__What the task asks__.
Look below for the line containing "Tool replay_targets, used"; from there, print each line exactly up to and including the line containing "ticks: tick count", and stop.

__Dataset__.

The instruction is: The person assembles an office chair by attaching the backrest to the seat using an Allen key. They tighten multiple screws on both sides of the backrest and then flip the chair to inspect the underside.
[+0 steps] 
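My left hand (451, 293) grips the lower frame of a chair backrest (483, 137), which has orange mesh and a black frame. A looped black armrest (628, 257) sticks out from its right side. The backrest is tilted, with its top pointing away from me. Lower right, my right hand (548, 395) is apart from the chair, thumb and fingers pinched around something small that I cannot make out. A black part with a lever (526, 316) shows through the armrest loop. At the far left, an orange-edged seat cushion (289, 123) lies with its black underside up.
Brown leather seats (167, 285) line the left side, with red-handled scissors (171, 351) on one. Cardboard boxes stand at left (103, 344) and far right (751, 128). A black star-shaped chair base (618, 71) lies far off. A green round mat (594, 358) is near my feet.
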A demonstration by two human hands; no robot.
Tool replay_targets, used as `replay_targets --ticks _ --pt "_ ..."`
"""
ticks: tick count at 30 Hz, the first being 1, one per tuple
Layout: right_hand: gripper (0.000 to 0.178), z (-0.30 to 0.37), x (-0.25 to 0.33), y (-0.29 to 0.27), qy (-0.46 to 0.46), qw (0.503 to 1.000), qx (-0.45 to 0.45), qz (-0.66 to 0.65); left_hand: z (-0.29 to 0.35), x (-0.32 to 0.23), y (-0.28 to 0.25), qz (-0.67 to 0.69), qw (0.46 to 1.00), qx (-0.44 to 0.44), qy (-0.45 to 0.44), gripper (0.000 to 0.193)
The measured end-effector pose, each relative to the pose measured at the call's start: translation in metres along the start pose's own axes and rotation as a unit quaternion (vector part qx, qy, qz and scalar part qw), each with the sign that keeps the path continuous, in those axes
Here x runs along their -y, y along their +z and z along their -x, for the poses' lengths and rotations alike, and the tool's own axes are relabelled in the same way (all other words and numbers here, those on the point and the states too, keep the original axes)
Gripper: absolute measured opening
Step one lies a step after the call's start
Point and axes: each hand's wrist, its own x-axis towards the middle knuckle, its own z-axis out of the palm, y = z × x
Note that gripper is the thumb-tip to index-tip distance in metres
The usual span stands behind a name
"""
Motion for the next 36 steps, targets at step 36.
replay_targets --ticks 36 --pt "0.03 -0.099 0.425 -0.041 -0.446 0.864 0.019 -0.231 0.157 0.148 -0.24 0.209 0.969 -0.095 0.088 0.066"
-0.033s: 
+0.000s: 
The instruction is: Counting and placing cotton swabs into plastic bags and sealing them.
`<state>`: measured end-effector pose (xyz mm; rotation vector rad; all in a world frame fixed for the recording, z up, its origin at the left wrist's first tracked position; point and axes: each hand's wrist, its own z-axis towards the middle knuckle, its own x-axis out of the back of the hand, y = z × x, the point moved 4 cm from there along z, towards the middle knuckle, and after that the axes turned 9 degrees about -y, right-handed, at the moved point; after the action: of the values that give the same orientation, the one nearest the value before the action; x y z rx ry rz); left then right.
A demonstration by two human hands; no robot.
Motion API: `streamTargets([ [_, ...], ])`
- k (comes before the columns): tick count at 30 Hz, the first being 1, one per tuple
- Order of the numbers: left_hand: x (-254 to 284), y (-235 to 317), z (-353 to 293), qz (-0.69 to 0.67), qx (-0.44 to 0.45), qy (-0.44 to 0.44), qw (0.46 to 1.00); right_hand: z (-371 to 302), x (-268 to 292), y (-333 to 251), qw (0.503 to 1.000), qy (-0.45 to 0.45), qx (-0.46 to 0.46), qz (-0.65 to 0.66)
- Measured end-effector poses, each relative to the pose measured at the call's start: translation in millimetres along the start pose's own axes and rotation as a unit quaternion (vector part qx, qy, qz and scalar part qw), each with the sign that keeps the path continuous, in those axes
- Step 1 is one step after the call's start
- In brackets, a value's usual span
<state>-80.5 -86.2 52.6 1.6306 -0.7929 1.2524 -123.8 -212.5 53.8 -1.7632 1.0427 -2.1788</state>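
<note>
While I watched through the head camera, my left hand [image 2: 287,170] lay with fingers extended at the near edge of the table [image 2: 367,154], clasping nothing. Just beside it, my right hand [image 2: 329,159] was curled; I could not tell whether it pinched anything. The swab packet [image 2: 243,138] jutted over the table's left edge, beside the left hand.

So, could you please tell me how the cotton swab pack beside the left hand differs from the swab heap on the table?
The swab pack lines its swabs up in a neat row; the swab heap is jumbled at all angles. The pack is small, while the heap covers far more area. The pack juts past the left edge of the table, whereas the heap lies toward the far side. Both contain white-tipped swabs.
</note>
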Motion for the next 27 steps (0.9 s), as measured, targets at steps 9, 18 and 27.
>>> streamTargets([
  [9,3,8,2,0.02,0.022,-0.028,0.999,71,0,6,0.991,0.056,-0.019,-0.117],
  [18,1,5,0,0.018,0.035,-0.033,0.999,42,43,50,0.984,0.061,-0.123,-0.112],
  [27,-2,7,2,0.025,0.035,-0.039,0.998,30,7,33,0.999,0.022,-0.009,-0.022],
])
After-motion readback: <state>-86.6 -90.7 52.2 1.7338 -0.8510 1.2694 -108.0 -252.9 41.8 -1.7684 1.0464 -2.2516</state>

__Your response__.
Tool replay_targets, used as `replay_targets --ticks _ --pt "_ ..."`
"""
ticks: tick count at 30 Hz, the first being 1, one per tuple

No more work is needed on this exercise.